So far, I have fresh milk and cream, now onto yogurt. I make yogurt 1 gallon at a time. The process is fairly simple. I take one gallon of milk and place it in a soup cooker and heat it up to somewhere between 170-180 degrees.
I do not do this for pasteurization purposes, this is done for consistency. When I first started making yogurt, I was reading everything I could about the process and how different people made yogurt and the types of yogurt that can be made. Yes I'm geeky that way, but from what I learned with a layman's understanding, the heating process breaks down the milk proteins that the yogurt culture feeds on. This reaction causes the yogurt to be of consistent texture and mouth feel. This maybe right, maybe wrong, but I know it works after making several gallons of yogurt. After the milk reaches the desired temperature, I let it cool to about 100-110 degrees. I then stir in two jars of yogurt from a previous batch (shown below) and stir it in thoroughly (shown at right).

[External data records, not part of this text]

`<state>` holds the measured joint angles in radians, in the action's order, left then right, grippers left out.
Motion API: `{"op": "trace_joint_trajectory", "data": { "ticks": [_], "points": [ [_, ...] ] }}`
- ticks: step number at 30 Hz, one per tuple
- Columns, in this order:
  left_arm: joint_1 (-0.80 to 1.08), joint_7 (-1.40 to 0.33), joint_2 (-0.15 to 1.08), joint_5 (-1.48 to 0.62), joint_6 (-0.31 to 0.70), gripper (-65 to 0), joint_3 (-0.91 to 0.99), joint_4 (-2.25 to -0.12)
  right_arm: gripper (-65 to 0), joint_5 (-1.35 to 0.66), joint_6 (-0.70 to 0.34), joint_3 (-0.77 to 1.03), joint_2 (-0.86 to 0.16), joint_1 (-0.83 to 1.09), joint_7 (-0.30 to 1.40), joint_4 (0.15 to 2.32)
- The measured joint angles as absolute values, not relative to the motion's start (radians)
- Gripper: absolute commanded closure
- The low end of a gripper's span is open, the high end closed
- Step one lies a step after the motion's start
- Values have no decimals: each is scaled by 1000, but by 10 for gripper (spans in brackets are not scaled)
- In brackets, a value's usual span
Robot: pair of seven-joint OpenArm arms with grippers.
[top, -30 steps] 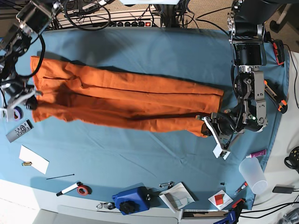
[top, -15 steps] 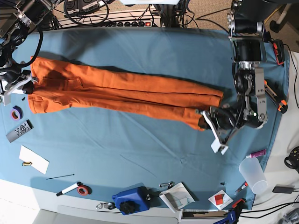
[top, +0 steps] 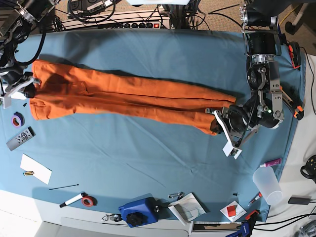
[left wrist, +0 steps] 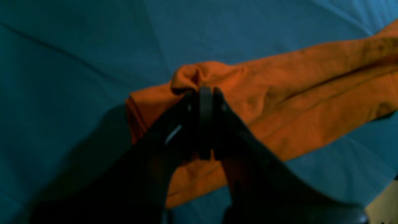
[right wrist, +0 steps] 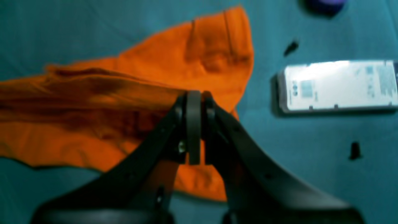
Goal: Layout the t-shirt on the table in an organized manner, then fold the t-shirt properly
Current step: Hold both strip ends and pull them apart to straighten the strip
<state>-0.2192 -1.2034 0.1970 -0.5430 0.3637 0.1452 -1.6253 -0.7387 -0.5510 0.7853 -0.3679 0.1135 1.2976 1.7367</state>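
The orange t-shirt (top: 128, 98) lies pulled into a long narrow band across the teal table (top: 148, 49). My left gripper (top: 217, 123) is at the band's right end in the base view, shut on a bunched fold of cloth. The left wrist view shows that gripper (left wrist: 205, 91) pinching the t-shirt (left wrist: 295, 93). My right gripper (top: 28, 91) is at the band's left end, also shut on cloth. In the right wrist view its tips (right wrist: 194, 95) are closed over the t-shirt (right wrist: 124, 77) near a hemmed edge.
A grey remote (top: 20, 138) (right wrist: 339, 85) and a purple tape roll (top: 18, 119) lie just below the shirt's left end. A white card (top: 35, 168), a marker (top: 74, 199), a blue box (top: 138, 211) and a plastic cup (top: 266, 185) line the near edge.
Both grippers moved toward the far edge with the shirt ends held. The shirt drew tighter into a narrower, straighter band, and its left end shifted up and away from the remote.
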Motion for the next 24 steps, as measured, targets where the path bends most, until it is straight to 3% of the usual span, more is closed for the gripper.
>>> {"op": "trace_joint_trajectory", "data": {
  "ticks": [12, 24],
  "points": [
    [-223, -1213, 255, -543, 364, 0, 145, -1625, 0, -813, -529, 785, -368, 113, 1338, 1737],
    [-125, -1219, 253, -546, 379, 0, 144, -1626, 0, -677, -567, 785, -290, 144, 1357, 1736]
  ]
}}
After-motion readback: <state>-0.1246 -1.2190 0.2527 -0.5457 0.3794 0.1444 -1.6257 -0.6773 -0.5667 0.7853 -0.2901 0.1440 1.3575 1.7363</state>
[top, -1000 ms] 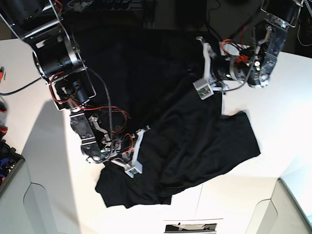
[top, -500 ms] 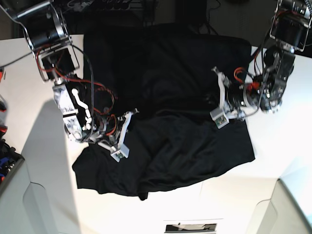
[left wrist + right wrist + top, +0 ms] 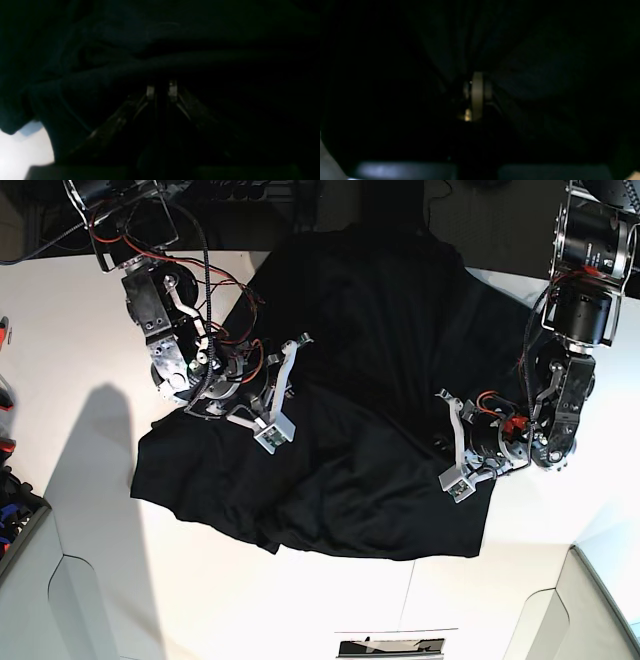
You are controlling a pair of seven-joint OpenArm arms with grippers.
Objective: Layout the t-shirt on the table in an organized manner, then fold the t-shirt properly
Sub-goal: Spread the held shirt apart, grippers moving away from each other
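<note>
The black t-shirt [image 3: 350, 410] lies crumpled across the white table [image 3: 80, 360], bunched in folds from the far edge to the near middle. Its purple patch and print are hidden. My right gripper [image 3: 278, 395] sits on the shirt's left part; in the right wrist view [image 3: 477, 92] its jaws are closed with dark fabric all around. My left gripper [image 3: 452, 445] sits on the shirt's right part; in the left wrist view [image 3: 161, 90] its fingertips [image 3: 150, 90] stand close together in a fold of the t-shirt [image 3: 150, 50].
A grey bin [image 3: 15, 525] with small items stands at the left edge. A red object [image 3: 4, 395] pokes in above it. A sliver of white table [image 3: 22, 147] shows in the left wrist view. A dark slot [image 3: 390, 646] sits at the near edge.
The right gripper has moved toward the far side and the left gripper toward the near side, both dragging the shirt, which has turned and now stretches toward the near left.
</note>
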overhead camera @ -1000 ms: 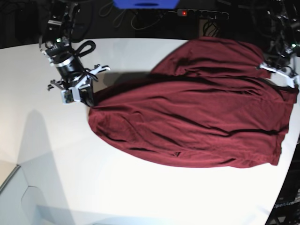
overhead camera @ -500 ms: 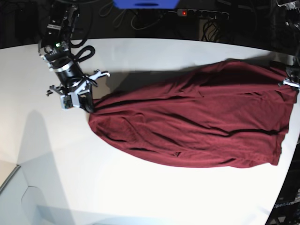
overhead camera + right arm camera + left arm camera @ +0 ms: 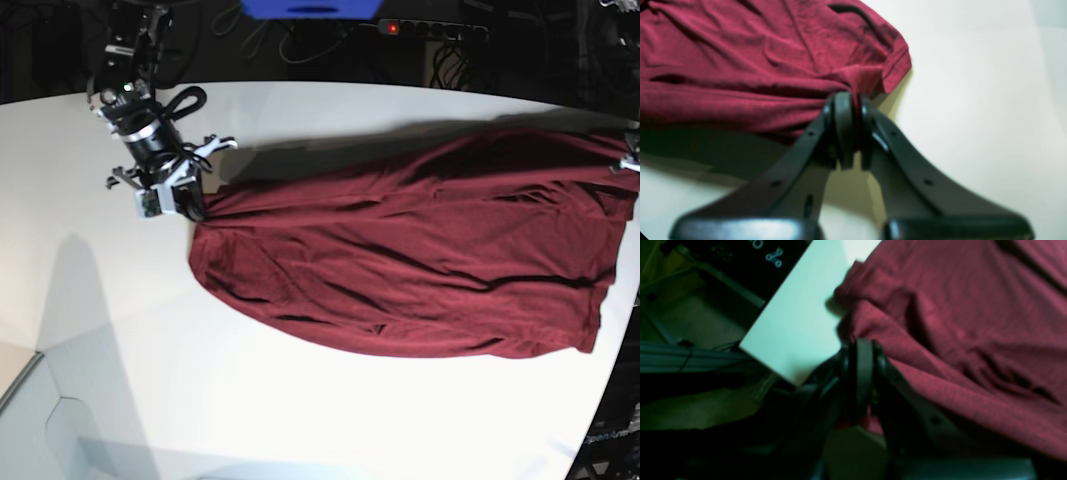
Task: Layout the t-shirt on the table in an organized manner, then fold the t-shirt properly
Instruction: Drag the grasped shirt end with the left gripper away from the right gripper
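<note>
One t-shirt lies stretched across one white table. Two grippers hold it: at the base view's left, the right gripper pinches a bunched corner; at its right edge, the left gripper pinches another fold.

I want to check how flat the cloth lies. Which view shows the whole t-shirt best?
The base view: the t-shirt appears nearly whole, stretched across the table, wrinkled. The right wrist view shows only a bunched corner pinched in the right tool; the left wrist view shows a blurred edge at the left tool.
</note>
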Available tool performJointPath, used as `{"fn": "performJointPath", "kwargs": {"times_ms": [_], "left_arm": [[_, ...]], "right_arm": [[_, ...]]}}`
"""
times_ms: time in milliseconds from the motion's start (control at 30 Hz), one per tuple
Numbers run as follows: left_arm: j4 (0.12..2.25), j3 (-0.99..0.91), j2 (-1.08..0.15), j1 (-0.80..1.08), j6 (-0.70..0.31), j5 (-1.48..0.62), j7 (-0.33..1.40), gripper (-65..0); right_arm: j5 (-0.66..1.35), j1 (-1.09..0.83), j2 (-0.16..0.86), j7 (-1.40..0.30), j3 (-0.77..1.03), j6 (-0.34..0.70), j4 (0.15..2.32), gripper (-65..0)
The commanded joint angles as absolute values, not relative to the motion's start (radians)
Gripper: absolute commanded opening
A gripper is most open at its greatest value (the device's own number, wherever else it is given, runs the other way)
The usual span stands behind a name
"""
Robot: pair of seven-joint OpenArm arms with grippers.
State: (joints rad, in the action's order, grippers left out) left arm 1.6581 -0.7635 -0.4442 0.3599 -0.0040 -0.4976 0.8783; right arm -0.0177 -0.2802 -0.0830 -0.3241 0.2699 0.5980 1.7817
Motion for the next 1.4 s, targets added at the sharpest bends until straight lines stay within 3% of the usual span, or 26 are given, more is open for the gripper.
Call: {"fn": "performJointPath", "kwargs": {"times_ms": [0, 167, 333, 667, 733, 900, 1000, 1300, 1367], "left_arm": [[1.661, -0.773, -0.476, 0.355, -0.001, -0.495, 0.857, -65.0], [1.572, -0.771, -0.49, 0.34, -0.002, -0.495, 0.851, -65.0], [1.455, -0.673, -0.524, 0.254, -0.07, -0.473, 0.855, -65.0], [1.437, -0.512, -0.504, 0.145, -0.077, -0.337, 0.855, -64.7], [1.44, -0.498, -0.504, 0.133, -0.077, -0.306, 0.855, -61.3], [1.446, -0.503, -0.509, 0.128, -0.077, -0.294, 0.855, -44.1], [1.449, -0.503, -0.512, 0.128, -0.077, -0.298, 0.855, -38.8], [1.715, -0.656, -0.479, 0.259, -0.084, -0.298, 0.848, -37.3], [1.742, -0.657, -0.476, 0.306, -0.137, -0.295, 0.851, -37.1]], "right_arm": [[0.002, -0.271, -0.082, -0.294, 0.271, 0.599, 1.797, -65.0], [0.002, -0.268, -0.084, -0.294, 0.271, 0.599, 1.797, -65.0], [0.002, -0.265, -0.084, -0.294, 0.271, 0.599, 1.797, -65.0], [0.002, -0.269, -0.085, -0.294, 0.271, 0.599, 1.797, -65.0], [0.002, -0.272, -0.085, -0.294, 0.271, 0.599, 1.797, -65.0], [0.002, -0.272, -0.085, -0.294, 0.271, 0.599, 1.797, -65.0], [0.002, -0.272, -0.085, -0.294, 0.271, 0.599, 1.799, -65.0], [0.002, -0.274, -0.085, -0.294, 0.271, 0.599, 1.801, -65.0], [0.002, -0.272, -0.085, -0.294, 0.271, 0.599, 1.801, -65.0]]}}
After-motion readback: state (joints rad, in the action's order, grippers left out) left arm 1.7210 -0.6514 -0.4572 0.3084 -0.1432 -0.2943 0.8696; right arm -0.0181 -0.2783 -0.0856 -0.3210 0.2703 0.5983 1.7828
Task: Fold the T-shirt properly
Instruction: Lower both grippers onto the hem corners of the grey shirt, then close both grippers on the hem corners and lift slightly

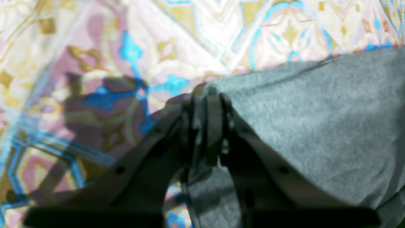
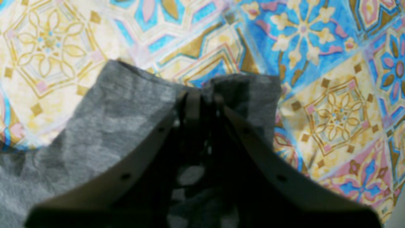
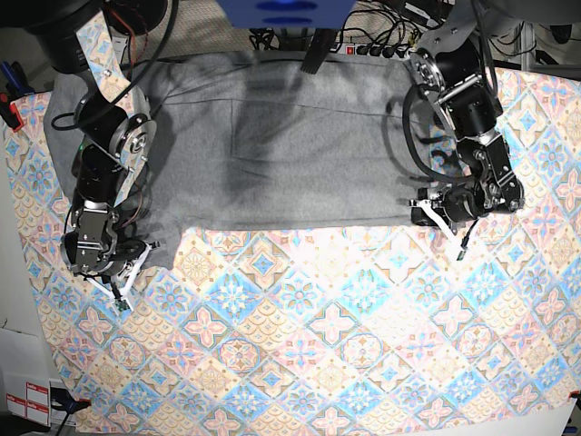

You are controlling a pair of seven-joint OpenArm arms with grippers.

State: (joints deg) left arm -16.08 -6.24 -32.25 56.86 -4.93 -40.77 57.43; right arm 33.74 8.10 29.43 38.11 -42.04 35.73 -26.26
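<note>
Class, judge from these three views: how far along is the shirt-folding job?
Done: the T-shirt lies spread flat on the tablecloth. In hand: the left gripper and the right gripper are each shut on a near-edge corner. Left: every fold; no cloth is turned over yet.

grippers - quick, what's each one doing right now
Left gripper: closed on the edge of the T-shirt.
Right gripper: closed on the T-shirt's edge too.
</note>
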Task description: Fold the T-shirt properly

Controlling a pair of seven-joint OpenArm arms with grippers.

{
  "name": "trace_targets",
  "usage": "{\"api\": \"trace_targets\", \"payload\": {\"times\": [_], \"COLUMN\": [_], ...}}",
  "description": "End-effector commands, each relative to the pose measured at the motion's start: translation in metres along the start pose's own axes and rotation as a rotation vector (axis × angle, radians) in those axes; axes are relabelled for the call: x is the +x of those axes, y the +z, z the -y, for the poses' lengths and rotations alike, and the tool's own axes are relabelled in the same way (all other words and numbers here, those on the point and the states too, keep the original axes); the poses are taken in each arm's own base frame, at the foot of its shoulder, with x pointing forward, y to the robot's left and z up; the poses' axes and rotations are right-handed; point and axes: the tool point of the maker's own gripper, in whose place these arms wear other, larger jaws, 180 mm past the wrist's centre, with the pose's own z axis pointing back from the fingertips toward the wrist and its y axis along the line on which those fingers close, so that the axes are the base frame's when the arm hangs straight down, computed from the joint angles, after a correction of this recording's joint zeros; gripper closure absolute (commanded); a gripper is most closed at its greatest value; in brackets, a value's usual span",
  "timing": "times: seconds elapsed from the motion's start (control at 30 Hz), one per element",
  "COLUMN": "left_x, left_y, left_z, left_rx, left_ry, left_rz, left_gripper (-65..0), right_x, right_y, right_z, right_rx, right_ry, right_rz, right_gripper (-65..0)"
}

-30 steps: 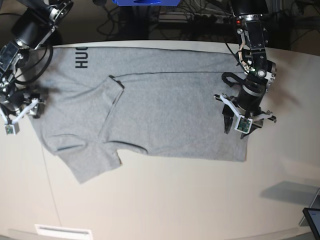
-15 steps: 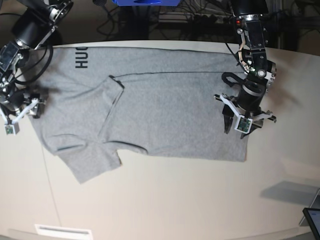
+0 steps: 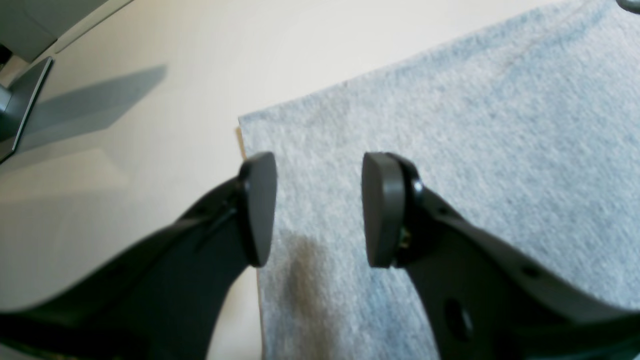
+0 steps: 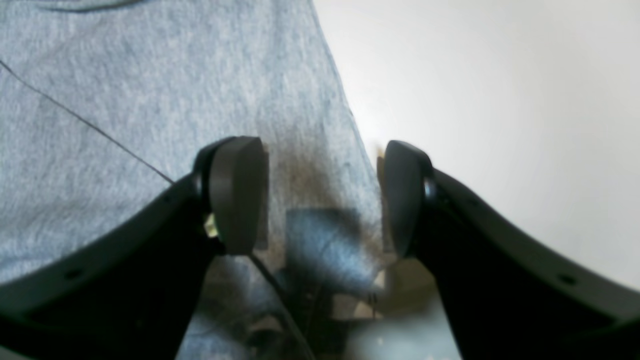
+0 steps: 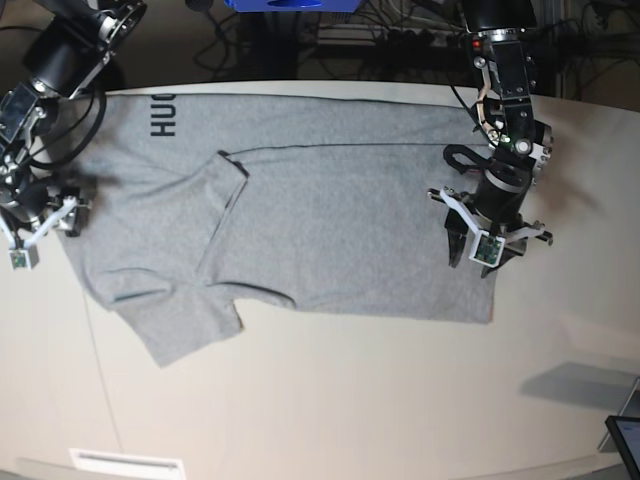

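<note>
The heather-grey T-shirt [image 5: 340, 230] lies spread flat across the cream table [image 5: 350, 400], black lettering [image 5: 163, 115] showing at its far left corner. One sleeve [image 5: 225, 200] is folded over the body; the other sleeve [image 5: 185, 330] sticks out toward the front. My left gripper [image 5: 472, 262] stands open over the shirt's right edge near the front corner; in the left wrist view its gripper [image 3: 317, 210] straddles the T-shirt [image 3: 475, 125] just inside that edge. My right gripper [image 5: 62, 215] is open at the left edge, its gripper [image 4: 322, 195] spanning the border of the T-shirt [image 4: 150, 90].
A blue object [image 5: 290, 4] and cables sit behind the table's far edge. A dark screen corner [image 5: 625, 440] shows at the front right, seen as a dark panel [image 3: 20, 100] from the left wrist. A white label [image 5: 125, 462] lies at the front left.
</note>
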Motion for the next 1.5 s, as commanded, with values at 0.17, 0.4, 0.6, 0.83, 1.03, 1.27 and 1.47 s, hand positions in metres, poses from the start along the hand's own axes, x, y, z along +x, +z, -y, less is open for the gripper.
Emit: {"api": "trace_targets", "payload": {"times": [0.17,0.4,0.6,0.83,1.03,1.27,1.47], "left_x": [0.016,0.016,0.013,0.013,0.008,-0.005,-0.022], "left_y": [0.001,0.001,0.0,0.0,0.0,0.003,0.0], "left_z": [-0.007,-0.007,-0.001,0.003,0.004,0.008,0.011], "left_rx": [0.02,0.02,0.012,0.011,0.009,-0.003,-0.012], "left_ry": [-0.005,-0.005,0.014,0.022,0.021,0.025,0.042], "left_rz": [0.054,0.052,0.045,0.043,0.031,0.001,-0.042], "left_gripper": [-27.2,-27.2,-27.2,-27.2,-27.2,-27.2,-27.2], "right_x": [0.019,0.017,0.017,0.023,0.027,0.045,0.064], "right_y": [0.005,0.004,0.005,0.015,0.022,0.022,0.011], "right_z": [0.006,0.005,0.005,0.01,0.014,0.011,0.008], "right_rx": [-0.01,-0.008,-0.012,-0.038,-0.064,-0.056,0.067], "right_ry": [0.004,0.003,0.006,0.032,0.051,0.048,-0.038], "right_rz": [0.061,0.058,0.056,0.073,0.027,0.029,0.046], "right_gripper": [-36.7,-36.7,-36.7,-37.0,-37.3,-45.4,-46.0]}}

After the milk and yogurt culture is thoroughly mixed, I ladle it into half pint jars and add a ring a lid.
The jars are then placed back into the soup cooker for four hours at 110 degrees. This allows the culture to grow and eat the milk proteins and curdle the milk into yogurt. I relate the whole process to cooking a turkey. A lot of prep then wait around til it's done. The payoff. I usually end up with 19 jars of yogurt that I guess run around 7 oz. Store bought organic yogurt was 99 cents for a 6 oz serving. Take away the two starter yogurts and that's a $16.83 I didn't spend at the grocery store. You may be asking can I trust the soup cooker temp to be accurate, see below for the detailed scale of black marker settings on the thermostat. The 88 degree mark is for the mozzarella to come.